What I did so far was to show that $\mathbb{Q}(\sqrt2,\sqrt3) =\text{span}\{1,\sqrt2,\sqrt3,\sqrt6\}$.

Assuming they are isomorphic, denoting $f$ the isomorphism, then $f(1) = 1$ , so $x^2-3$ has a root in $\mathbb{Q}(\sqrt2,\sqrt3)$ so $\sqrt 3\in\mathbb{Q}(\sqrt[4]2)$. $\sqrt2 \in \mathbb{Q}(\sqrt[4]2)$ ( $\sqrt[4]2)\cdot\sqrt[4]2=\sqrt2)$.

Thus under the assumption, $\mathbb{Q}(\sqrt2, \sqrt3)\subseteq \mathbb{Q}(\sqrt[4]2)$. As a vector spaces of the same dimension over $\mathbb{Q}$, it means that $\mathbb{Q}(\sqrt2, \sqrt3)= \mathbb{Q}(\sqrt[4]2)$.

Now all is left to do it to show a contradiction: $\sqrt[4]2\in\mathbb{Q}(\sqrt2,\sqrt3)$, then $\sqrt[4]2 = a+b\sqrt2+c\sqrt3+d\sqrt6$ so $2=(a+b\sqrt2+c\sqrt3+d\sqrt6)^4$, I believe that opening the expression, I would find out that it can't be an element of $\mathbb{Z}$. However this is a really inelegant way (if it really works), and I wish for a better way to do so.

An other approach: $\mathbb{Q}(\sqrt2,\sqrt3) = \mathbb{Q}(\sqrt2 + \sqrt3)$ by the irreducibility of $x^4-10x^2+1$ over $\mathbb{Q}$ (an some dimension theorem usage).
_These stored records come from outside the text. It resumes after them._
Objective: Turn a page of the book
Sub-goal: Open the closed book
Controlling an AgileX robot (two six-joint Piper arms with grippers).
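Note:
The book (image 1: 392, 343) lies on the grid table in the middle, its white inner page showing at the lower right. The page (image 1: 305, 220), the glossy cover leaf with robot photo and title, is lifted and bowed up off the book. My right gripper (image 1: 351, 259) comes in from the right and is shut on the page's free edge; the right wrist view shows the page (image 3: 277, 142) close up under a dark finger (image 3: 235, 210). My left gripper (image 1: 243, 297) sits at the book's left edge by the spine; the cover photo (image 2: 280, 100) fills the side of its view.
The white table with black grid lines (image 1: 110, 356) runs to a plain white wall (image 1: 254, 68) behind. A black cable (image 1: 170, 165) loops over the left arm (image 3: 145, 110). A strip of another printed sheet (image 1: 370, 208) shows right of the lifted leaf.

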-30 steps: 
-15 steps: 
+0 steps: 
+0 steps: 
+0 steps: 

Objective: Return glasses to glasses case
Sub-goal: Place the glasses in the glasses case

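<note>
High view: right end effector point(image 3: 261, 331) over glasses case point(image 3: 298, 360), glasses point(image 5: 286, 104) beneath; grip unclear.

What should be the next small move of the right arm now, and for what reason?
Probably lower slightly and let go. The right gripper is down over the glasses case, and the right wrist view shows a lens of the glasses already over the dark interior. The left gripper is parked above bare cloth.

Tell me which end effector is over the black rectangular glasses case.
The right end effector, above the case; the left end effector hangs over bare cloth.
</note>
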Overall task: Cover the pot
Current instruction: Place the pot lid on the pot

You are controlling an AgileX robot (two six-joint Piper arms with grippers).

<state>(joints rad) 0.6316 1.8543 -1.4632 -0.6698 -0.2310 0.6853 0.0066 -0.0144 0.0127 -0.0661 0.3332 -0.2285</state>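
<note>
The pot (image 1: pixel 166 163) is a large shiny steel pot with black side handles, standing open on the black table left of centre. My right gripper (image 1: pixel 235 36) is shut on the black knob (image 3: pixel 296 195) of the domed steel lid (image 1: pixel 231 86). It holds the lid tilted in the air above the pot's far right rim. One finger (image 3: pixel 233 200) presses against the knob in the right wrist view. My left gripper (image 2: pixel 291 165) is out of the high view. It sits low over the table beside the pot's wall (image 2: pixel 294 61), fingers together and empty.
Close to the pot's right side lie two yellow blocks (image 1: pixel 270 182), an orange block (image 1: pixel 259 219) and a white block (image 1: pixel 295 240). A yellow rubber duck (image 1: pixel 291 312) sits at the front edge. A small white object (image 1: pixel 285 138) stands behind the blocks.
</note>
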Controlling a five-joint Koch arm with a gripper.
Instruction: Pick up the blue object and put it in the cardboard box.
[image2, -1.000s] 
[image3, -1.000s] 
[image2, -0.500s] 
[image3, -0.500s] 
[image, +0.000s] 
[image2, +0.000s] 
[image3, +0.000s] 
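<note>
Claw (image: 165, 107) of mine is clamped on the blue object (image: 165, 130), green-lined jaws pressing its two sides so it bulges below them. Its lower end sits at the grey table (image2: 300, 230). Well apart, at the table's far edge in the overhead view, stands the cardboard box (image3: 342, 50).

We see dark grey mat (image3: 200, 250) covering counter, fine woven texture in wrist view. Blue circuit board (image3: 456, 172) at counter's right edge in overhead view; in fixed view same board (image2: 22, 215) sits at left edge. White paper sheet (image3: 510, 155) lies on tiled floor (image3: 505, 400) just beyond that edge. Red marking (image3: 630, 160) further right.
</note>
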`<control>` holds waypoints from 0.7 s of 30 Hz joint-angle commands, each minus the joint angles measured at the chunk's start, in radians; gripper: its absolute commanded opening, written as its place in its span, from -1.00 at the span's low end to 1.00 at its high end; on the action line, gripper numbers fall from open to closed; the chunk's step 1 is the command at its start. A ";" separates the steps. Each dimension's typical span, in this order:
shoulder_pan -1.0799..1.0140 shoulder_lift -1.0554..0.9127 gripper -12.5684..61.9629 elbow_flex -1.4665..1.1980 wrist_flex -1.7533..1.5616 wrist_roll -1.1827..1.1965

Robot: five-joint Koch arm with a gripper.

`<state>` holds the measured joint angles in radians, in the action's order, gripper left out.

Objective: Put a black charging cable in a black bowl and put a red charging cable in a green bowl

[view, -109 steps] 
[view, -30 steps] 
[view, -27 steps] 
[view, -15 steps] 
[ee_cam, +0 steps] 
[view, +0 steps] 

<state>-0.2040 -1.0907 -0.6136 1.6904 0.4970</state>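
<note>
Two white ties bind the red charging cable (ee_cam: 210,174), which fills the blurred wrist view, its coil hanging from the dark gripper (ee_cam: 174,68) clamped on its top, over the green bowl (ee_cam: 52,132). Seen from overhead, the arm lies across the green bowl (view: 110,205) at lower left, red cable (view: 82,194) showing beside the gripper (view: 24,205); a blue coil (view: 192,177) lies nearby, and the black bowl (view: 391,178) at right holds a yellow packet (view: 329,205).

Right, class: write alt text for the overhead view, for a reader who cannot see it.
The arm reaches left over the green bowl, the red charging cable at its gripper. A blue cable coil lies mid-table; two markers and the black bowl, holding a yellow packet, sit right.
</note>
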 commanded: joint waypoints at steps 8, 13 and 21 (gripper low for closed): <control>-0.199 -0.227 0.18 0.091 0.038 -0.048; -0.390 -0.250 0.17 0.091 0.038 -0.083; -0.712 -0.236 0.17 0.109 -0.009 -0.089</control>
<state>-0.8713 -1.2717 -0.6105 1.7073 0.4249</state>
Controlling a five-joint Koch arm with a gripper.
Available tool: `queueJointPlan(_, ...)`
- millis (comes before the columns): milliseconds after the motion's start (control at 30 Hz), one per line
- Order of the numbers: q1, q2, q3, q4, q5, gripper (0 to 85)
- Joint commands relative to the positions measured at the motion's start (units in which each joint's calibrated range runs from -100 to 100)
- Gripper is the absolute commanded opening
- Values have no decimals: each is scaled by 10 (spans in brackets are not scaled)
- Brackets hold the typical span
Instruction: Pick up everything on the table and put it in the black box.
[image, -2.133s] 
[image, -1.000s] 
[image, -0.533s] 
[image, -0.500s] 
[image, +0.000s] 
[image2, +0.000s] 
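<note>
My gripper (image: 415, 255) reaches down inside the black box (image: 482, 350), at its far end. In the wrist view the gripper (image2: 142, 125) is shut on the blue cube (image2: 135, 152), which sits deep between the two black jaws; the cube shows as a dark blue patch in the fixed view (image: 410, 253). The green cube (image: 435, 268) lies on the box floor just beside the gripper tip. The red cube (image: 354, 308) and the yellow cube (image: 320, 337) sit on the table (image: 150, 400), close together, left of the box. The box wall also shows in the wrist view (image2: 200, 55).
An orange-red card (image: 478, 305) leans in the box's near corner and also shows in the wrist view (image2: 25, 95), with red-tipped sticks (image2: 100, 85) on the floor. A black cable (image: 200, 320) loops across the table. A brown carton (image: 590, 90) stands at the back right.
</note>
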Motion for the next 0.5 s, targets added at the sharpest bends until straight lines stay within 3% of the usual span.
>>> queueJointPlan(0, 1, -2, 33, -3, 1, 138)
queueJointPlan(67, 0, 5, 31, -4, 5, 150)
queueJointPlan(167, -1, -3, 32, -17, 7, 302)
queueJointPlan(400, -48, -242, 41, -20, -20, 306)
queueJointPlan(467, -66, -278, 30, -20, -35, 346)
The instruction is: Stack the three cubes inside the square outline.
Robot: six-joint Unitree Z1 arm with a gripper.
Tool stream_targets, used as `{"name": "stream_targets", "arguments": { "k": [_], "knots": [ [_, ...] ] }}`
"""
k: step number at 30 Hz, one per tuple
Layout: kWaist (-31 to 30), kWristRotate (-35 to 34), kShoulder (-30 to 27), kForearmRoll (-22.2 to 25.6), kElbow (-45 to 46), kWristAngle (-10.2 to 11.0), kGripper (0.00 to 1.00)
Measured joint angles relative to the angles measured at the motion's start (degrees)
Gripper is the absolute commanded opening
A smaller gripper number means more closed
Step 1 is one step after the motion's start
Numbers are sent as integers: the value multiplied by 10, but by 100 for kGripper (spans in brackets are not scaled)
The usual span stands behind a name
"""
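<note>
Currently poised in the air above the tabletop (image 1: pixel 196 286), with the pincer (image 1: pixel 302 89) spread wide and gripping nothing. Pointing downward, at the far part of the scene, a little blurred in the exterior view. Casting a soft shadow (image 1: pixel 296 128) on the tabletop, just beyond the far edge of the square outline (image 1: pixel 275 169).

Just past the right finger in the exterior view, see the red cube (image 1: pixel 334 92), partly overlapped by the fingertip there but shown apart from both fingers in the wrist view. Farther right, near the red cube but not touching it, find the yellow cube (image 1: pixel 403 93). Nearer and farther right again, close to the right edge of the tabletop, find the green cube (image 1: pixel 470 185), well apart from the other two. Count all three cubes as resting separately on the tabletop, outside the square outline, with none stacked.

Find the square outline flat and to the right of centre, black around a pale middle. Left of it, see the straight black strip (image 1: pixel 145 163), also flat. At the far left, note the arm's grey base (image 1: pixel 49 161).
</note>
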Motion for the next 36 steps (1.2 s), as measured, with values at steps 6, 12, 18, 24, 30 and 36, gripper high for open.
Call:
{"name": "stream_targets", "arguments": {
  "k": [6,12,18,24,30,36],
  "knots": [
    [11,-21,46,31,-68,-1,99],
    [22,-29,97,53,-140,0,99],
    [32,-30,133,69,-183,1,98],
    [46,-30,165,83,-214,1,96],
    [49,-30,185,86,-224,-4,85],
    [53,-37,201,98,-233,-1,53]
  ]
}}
Also, $x^4-10x^2+1$ splits in $\mathbb{Q(\sqrt2, \sqrt3)}$.

Is there a way to show that this polynomial doesn't split over $\mathbb{Q}(\sqrt[2]4)$? with different method then assuming that $\sqrt3\in\mathbb{Q}(\sqrt[4]2)$ and getting a contradiction? Maybe the fact that $\sqrt[4]2$ has complex roots might help?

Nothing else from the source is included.